■ PROBLEM STATEMENT
Restate word for word the lines between the start of the material and the line with "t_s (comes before", keeping both of those ends and none of the pictures.

■ SUPPLIED ENTRIES
────

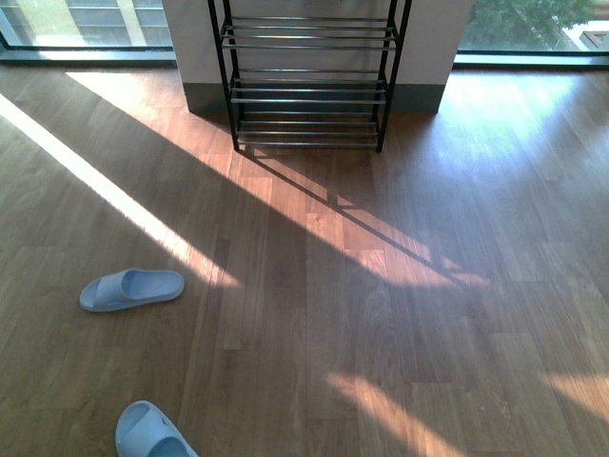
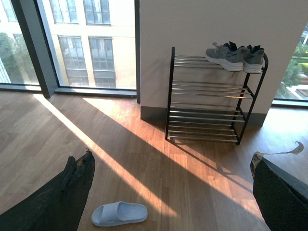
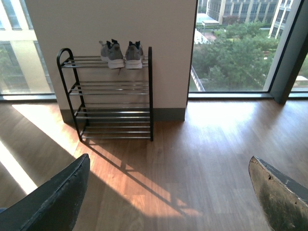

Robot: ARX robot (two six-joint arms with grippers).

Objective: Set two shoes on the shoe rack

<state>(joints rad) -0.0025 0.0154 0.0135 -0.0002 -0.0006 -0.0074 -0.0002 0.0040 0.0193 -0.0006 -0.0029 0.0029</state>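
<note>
Grey sneakers point(image 2: 235, 57) paired at one end of rack point(image 1: 306, 95) top tier, leaving room. Pale slides point(image 1: 131, 288) loose on floor point(image 1: 428, 333). State: left pincer point(image 2: 172, 159), right pincer point(image 3: 169, 162) both wide, empty.

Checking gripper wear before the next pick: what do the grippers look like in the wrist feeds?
Left gripper: broad black fingers with scuffed, frayed tips; a pale strip peels off one tip. Right gripper: same dark fingers, edges worn grey. No arms show in the front view.

wood floor point(image 1: 381, 314): shoe rack point(image 1: 306, 90), far slide point(image 1: 131, 288), near slide point(image 1: 152, 433) | rack top: grey sneakers point(image 2: 226, 56)
</note>
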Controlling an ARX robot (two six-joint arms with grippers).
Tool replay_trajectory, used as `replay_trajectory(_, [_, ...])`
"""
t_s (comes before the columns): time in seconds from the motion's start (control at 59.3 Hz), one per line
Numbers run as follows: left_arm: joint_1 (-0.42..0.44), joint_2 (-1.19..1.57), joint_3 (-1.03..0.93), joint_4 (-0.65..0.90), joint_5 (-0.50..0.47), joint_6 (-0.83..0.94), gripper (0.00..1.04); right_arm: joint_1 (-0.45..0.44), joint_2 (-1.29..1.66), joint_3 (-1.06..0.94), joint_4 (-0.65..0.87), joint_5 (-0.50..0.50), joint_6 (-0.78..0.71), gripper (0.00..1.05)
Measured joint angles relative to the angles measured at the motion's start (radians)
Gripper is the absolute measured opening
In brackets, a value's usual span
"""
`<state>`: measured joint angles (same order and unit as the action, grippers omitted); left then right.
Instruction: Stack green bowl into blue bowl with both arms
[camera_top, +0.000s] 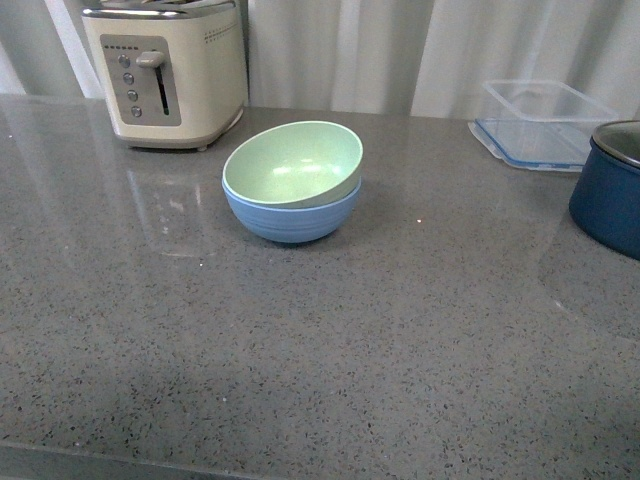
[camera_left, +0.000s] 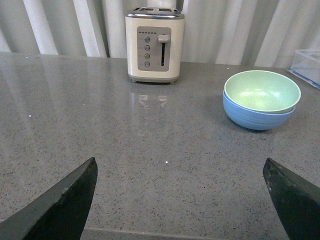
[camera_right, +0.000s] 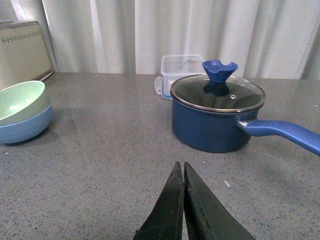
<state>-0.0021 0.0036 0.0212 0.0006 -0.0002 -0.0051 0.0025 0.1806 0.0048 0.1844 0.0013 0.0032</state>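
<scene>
The pale mint-green bowl (camera_top: 292, 162) sits nested inside the sky-blue bowl (camera_top: 290, 216), slightly tilted, on the grey counter (camera_top: 330, 330) in the front view. Both also show in the left wrist view, green bowl (camera_left: 261, 91) in blue bowl (camera_left: 256, 116), and in the right wrist view, green bowl (camera_right: 20, 100) in blue bowl (camera_right: 26, 126). My left gripper (camera_left: 180, 167) is open and empty, low over the counter, well short of the bowls. My right gripper (camera_right: 181, 166) is shut and empty, away from the bowls. Neither arm shows in the front view.
A cream toaster (camera_top: 166, 72) stands at the back left. A clear plastic container (camera_top: 543, 122) lies at the back right. A dark navy pot (camera_right: 216, 116) with a glass lid and blue handle stands at the right, beyond my right gripper. White curtains hang behind.
</scene>
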Motion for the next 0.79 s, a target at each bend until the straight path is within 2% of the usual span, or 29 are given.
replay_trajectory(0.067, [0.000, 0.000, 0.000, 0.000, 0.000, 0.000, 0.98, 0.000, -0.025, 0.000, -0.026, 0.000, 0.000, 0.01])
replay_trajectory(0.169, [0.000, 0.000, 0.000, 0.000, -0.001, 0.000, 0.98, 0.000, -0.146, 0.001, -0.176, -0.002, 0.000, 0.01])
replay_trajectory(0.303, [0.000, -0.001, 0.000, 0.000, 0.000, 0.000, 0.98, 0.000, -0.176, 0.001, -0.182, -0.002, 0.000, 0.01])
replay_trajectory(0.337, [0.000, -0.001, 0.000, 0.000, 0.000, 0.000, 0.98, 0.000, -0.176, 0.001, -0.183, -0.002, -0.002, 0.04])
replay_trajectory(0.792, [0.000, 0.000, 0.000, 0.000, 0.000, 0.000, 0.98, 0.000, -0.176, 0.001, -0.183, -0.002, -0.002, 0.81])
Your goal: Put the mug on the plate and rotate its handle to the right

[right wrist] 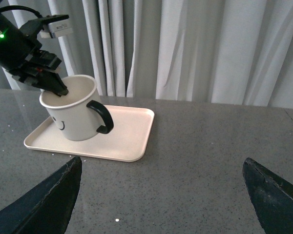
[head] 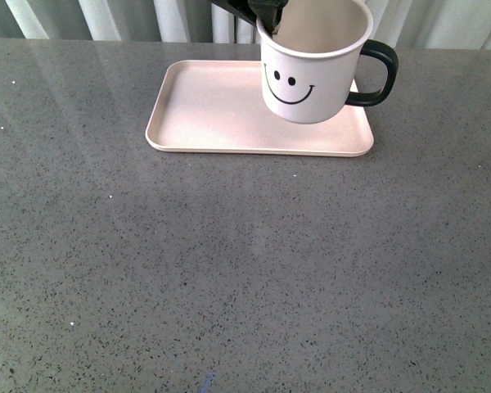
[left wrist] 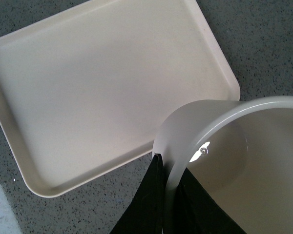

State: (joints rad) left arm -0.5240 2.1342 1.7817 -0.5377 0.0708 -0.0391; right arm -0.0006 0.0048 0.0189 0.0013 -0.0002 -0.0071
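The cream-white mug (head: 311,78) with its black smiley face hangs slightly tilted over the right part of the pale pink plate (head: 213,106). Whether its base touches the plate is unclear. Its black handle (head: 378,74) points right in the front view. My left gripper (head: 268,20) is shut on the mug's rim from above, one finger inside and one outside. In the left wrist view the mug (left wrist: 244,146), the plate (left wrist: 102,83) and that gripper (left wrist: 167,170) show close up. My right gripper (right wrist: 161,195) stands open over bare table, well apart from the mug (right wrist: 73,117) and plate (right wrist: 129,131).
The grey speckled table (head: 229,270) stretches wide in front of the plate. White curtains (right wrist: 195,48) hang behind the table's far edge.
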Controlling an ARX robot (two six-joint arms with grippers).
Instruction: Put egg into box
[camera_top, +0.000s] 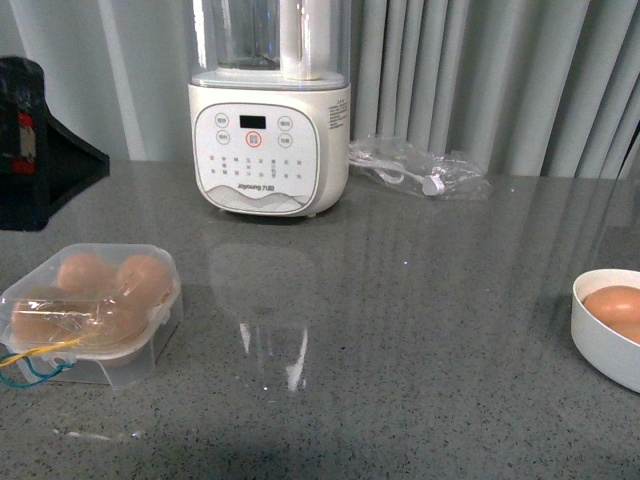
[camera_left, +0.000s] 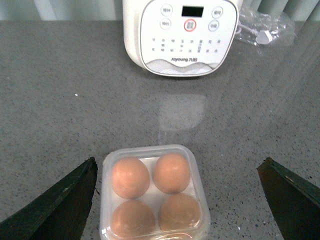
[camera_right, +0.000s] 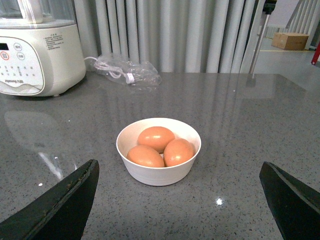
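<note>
Four brown eggs fill the small clear-plastic egg box (camera_top: 90, 310), lower left of the front view.
My left gripper (camera_left: 175, 200) and right gripper (camera_right: 177, 200) both gape wide, empty.

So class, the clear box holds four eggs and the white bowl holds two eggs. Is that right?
Not quite. The white bowl holds three eggs, as the right wrist view shows. The clear box does hold four, seen in the left wrist view.

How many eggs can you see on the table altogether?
7. Four fill the hollows of the clear box: eggs at and. Three sit in the white bowl: and. More could lie hidden beneath those.
</note>
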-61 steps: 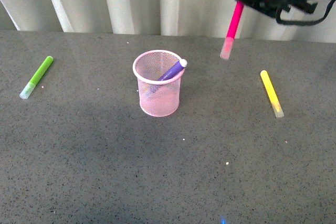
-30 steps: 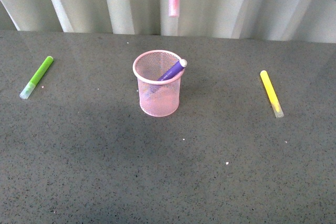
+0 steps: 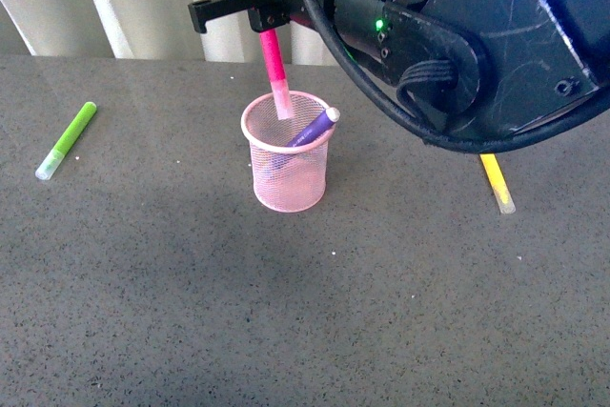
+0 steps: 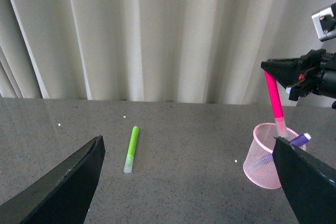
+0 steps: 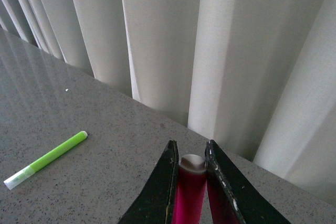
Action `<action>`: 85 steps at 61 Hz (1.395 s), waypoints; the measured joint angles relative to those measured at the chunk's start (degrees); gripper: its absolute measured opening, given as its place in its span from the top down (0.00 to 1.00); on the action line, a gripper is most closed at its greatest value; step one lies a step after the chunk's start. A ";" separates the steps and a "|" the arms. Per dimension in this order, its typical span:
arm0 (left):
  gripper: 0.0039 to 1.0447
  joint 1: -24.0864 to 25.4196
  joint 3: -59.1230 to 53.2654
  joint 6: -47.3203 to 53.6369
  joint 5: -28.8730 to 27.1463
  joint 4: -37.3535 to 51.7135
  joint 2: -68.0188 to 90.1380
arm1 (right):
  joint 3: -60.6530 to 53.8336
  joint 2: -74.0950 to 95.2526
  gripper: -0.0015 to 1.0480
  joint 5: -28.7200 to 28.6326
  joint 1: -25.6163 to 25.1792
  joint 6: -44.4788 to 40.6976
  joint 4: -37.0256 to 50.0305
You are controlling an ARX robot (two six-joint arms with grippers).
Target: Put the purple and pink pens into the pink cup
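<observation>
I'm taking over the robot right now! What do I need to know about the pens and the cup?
Right gripper: shut on the pink pen, holding it nearly upright with its lower end at the mouth of the pink cup.
Left gripper: open, holding nothing, off to the side.
Done: the purple pen is in the cup, leaning on the rim.
Left: lower the pink pen in and let go.
Leave the green pen and yellow pen on the table.
</observation>
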 joint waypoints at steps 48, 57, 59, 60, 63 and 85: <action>0.06 0.00 0.00 0.00 0.00 0.00 0.00 | -1.49 1.49 0.24 -1.03 -1.01 -0.26 1.66; 0.06 0.00 0.00 0.00 0.00 0.00 0.00 | -3.93 -1.38 0.05 0.24 -2.40 0.83 1.73; 0.06 0.00 0.00 0.00 0.00 0.00 0.00 | -5.09 -3.41 0.07 1.01 -3.08 0.96 1.70; 0.06 0.00 0.00 0.00 0.00 0.00 0.00 | -5.46 -3.98 0.07 1.03 -3.26 1.01 1.75; 0.06 0.00 0.00 0.00 0.00 0.00 0.00 | -7.45 -7.43 0.07 1.22 -4.46 1.18 2.27; 0.06 0.00 0.00 0.00 0.02 0.00 0.00 | -31.91 -43.76 0.07 0.83 -18.03 1.64 -1.92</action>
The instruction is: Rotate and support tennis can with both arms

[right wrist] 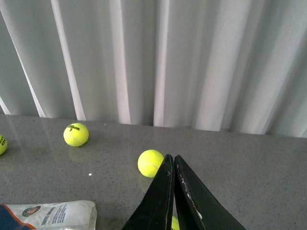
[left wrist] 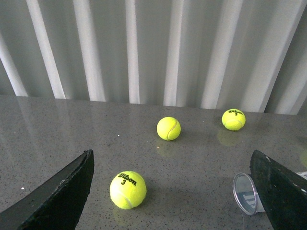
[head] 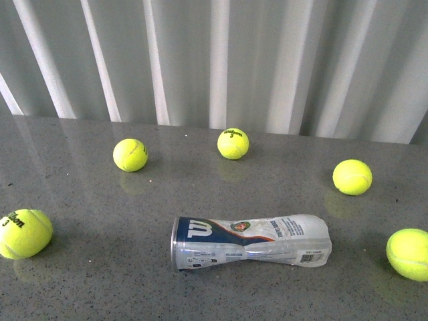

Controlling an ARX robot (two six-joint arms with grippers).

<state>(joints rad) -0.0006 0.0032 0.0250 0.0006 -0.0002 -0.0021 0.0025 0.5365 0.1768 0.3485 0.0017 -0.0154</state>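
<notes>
Tennis can (head: 251, 241) sits closest in the front view. It lies on its side near the front edge of the grey surface (head: 100, 287), about midway along, with its metal rim toward the robot's left. It's clear plastic, pinched at the waist, with a blue W label by the rim and a barcode at the other end. It looks empty. Neither arm shows here.

In the left wrist view, the left gripper (left wrist: 171, 153) is spread wide and empty. The can's rim end peeks out beside one finger. I'd take that end, since the rim looks stiffest.

In the right wrist view, the right gripper (right wrist: 171, 157) is pressed together, holding nothing, with the can's closed end off to one side. It probably needs to open up first. Then cradle gently, because that thin wall looks like it'll buckle or roll.
</notes>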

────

■ OUTPUT FOR THIS EXERCISE
Robot: ARX robot (two six-joint arms with grippers).

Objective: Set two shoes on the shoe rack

<state>(joints rad) -0.0025 0.0154 0.0135 -0.0002 -0.0006 -0.0074 -0.0002 0.0040 0.0193 -0.0006 -0.0029 0.0029</state>
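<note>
Grey sneakers point(image 2: 235, 57) paired at one end of rack point(image 1: 306, 95) top tier, leaving room. Pale slides point(image 1: 131, 288) loose on floor point(image 1: 428, 333). State: left pincer point(image 2: 172, 159), right pincer point(image 3: 169, 162) both wide, empty.

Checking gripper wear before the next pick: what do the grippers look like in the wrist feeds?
Left gripper: broad black fingers with scuffed, frayed tips; a pale strip peels off one tip. Right gripper: same dark fingers, edges worn grey. No arms show in the front view.

wood floor point(image 1: 381, 314): shoe rack point(image 1: 306, 90), far slide point(image 1: 131, 288), near slide point(image 1: 152, 433) | rack top: grey sneakers point(image 2: 226, 56)
</note>
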Controlling an ARX robot (two six-joint arms with grippers).
Tool replay_trajectory, used as `replay_trajectory(_, [_, ...])`
"""
t_s (comes before the columns): time in seconds from the motion's start (control at 59.3 Hz), one per line

The answer has been given in its entirety.